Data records
——

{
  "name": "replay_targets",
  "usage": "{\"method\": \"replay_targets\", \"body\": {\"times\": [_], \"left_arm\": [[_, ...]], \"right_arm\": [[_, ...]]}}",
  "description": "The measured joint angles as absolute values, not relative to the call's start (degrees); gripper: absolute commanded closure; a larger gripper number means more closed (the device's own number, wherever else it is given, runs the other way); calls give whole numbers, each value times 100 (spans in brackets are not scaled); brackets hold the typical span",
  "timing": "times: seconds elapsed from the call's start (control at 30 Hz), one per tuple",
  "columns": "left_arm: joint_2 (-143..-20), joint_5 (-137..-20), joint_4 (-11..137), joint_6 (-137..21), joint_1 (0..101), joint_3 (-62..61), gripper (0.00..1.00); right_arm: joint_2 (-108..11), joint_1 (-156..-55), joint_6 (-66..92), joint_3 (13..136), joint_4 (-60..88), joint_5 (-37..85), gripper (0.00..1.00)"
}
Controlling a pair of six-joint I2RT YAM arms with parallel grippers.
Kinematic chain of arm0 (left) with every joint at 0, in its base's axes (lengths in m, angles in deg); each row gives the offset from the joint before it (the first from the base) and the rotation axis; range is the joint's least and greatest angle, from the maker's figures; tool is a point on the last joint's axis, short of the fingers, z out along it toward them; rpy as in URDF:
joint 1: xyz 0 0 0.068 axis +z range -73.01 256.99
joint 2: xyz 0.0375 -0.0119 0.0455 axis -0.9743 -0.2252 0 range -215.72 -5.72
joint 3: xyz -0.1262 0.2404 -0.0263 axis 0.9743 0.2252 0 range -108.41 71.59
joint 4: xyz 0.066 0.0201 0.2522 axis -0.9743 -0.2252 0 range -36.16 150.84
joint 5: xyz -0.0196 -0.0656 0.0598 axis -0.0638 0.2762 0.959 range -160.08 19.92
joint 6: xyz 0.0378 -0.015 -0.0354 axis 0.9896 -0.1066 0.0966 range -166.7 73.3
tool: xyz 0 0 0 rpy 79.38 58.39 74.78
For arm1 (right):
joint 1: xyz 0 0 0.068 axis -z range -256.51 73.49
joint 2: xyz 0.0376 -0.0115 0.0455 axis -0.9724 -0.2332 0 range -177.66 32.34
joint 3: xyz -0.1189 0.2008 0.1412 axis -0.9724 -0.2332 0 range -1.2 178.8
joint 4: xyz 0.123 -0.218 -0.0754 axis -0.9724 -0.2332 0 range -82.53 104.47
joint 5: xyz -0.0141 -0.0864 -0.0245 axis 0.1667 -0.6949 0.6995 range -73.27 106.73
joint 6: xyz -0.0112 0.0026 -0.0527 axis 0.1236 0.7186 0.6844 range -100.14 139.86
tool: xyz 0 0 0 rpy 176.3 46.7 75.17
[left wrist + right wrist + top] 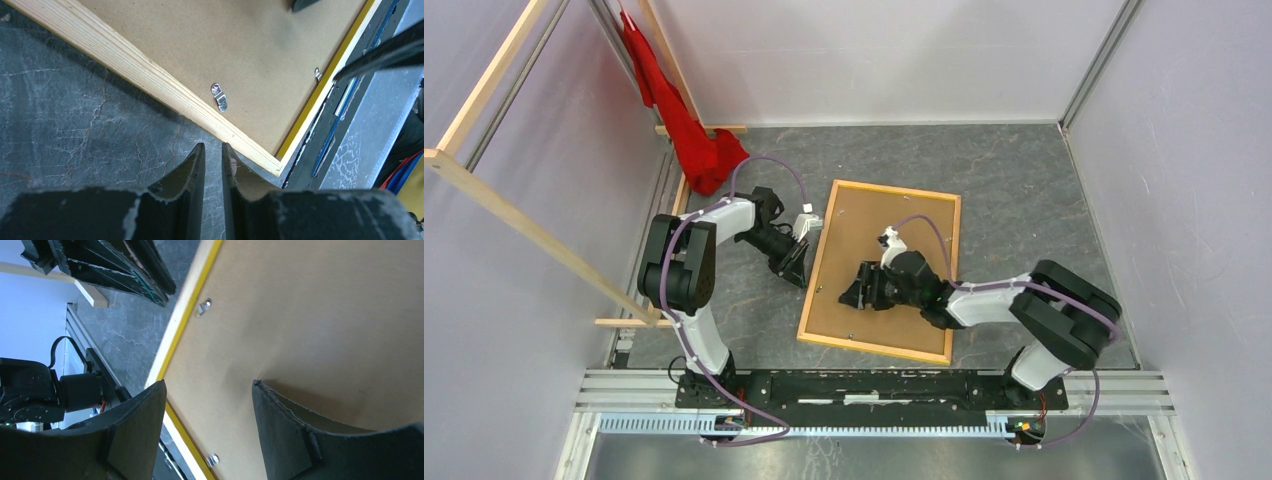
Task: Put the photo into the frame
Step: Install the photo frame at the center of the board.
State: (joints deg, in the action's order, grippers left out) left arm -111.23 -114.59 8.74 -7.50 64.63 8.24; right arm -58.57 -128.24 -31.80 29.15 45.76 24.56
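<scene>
The frame (pixel 874 347) lies on its front on the grey table, light wood back up (pixel 125 60), with a yellow edge (pixel 185 315) showing. A brown backing board (pixel 864 215) fills it, with small metal clips (pixel 219 96) along its rim. The photo is hidden. My left gripper (pixel 796 272) sits just outside the frame's left border near its lower corner; its jaws (pixel 213 150) stand a narrow gap apart with only table between them. My right gripper (pixel 856 295) hovers over the board's lower left part, open (pixel 207 385), holding nothing.
A red cloth (pixel 679 120) hangs at the back left corner beside wooden slats (pixel 514 220). White walls close in the table on three sides. A metal rail (pixel 874 385) carrying the arm bases runs along the near edge.
</scene>
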Motion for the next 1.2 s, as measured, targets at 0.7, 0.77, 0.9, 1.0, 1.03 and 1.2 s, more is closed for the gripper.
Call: {"method": "replay_targets", "body": {"times": [0.7, 0.77, 0.9, 1.0, 1.03, 1.2], "left_arm": [[-11208, -11346, 913, -750, 6463, 865, 79], [-11208, -11344, 918, -750, 6463, 865, 79], [-11208, -11322, 918, -752, 6463, 867, 79], [-11208, -11322, 922, -752, 6463, 867, 79], [-11208, -11320, 924, -752, 6463, 867, 79], [-11208, -11315, 935, -752, 6463, 867, 79]], "right_arm": [[-7394, -13117, -3525, 4171, 5157, 2338, 47], [-7435, -13117, -3556, 4191, 5199, 2358, 47], [-7507, -13117, -3615, 4235, 5253, 2406, 48], [-7606, -13117, -3674, 4309, 5323, 2439, 48], [-7632, -13117, -3691, 4327, 5345, 2445, 48], [-7715, -13117, -3735, 4399, 5382, 2463, 49]]}}
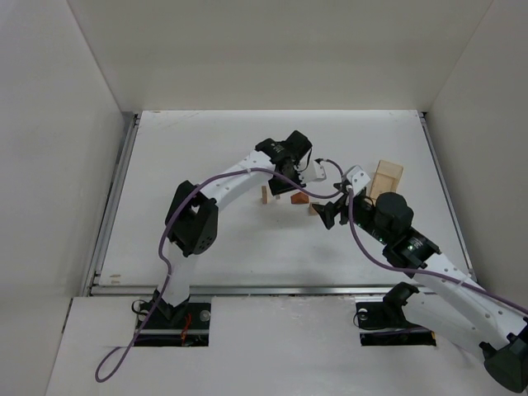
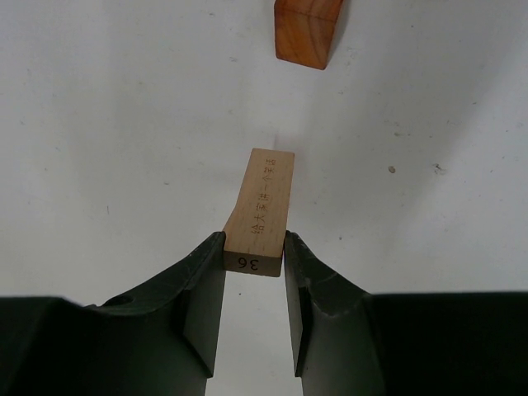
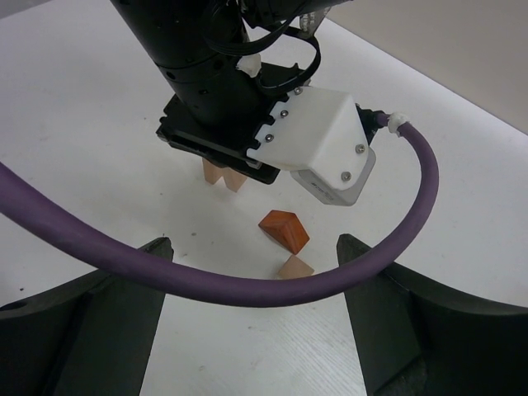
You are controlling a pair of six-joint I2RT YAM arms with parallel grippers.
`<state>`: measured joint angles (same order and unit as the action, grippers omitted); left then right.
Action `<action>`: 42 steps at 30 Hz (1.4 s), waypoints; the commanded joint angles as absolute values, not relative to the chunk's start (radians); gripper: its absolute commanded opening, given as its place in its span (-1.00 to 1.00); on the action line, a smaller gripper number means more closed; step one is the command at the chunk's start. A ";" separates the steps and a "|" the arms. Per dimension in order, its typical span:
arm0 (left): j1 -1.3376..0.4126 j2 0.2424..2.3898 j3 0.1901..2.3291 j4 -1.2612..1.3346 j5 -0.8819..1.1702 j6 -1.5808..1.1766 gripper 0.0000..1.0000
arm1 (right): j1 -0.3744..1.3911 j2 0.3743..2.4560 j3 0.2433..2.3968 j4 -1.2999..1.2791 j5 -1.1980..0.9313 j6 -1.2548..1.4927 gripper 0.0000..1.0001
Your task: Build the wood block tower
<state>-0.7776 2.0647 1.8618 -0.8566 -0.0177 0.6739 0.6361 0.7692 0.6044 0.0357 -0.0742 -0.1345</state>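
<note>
My left gripper [image 2: 254, 257] is shut on the near end of a slim pale tan post [image 2: 261, 206] marked "36", which reaches down to the table. From above, that post [image 1: 265, 195] shows just left of the left gripper [image 1: 280, 186]. A reddish-brown roof-shaped piece [image 2: 307, 31] lies on the table beyond it, apart from it [image 1: 299, 198]. My right gripper [image 1: 328, 213] hangs open just right of a small pale wedge [image 3: 294, 267] and the roof piece [image 3: 284, 231], gripping nothing [image 3: 254, 247].
A larger pale tan box [image 1: 385, 179] lies at the right, behind the right arm. The purple cable [image 3: 247, 289] sags across the right wrist view between the fingers. White walls enclose the table on three sides.
</note>
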 commanded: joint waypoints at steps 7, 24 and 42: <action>-0.781 2.077 1.908 -0.879 -0.086 0.687 -1.00 | 0.640 0.753 0.600 0.063 -0.061 -0.124 0.72; -0.762 2.105 1.890 -0.907 -0.057 0.709 -1.00 | 0.640 0.762 0.600 0.054 -0.061 -0.106 0.72; -0.744 2.114 1.871 -0.897 -0.046 0.727 -1.00 | 0.640 0.762 0.591 0.054 -0.061 -0.097 0.72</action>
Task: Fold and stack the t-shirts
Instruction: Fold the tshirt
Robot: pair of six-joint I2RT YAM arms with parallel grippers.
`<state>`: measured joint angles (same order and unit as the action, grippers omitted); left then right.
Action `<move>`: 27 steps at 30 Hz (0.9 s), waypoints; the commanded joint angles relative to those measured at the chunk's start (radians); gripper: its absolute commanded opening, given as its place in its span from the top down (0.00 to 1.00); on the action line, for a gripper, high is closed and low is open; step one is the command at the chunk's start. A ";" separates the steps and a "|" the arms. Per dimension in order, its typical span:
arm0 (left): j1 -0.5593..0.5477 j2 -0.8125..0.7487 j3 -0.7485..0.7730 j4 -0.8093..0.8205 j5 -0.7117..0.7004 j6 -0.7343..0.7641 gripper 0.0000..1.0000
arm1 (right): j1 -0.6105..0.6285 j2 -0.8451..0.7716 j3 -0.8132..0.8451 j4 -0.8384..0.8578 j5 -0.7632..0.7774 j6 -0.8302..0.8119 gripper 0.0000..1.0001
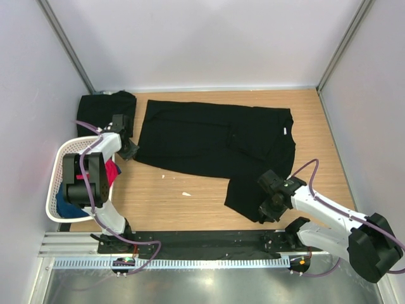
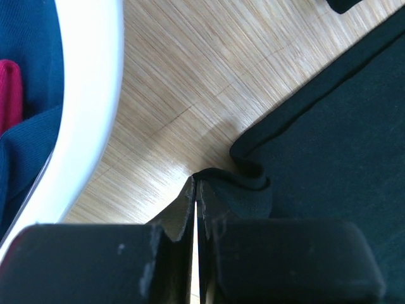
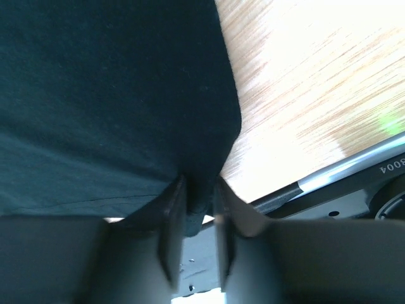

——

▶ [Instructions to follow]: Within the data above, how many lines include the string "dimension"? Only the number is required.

▶ [Solution]: 2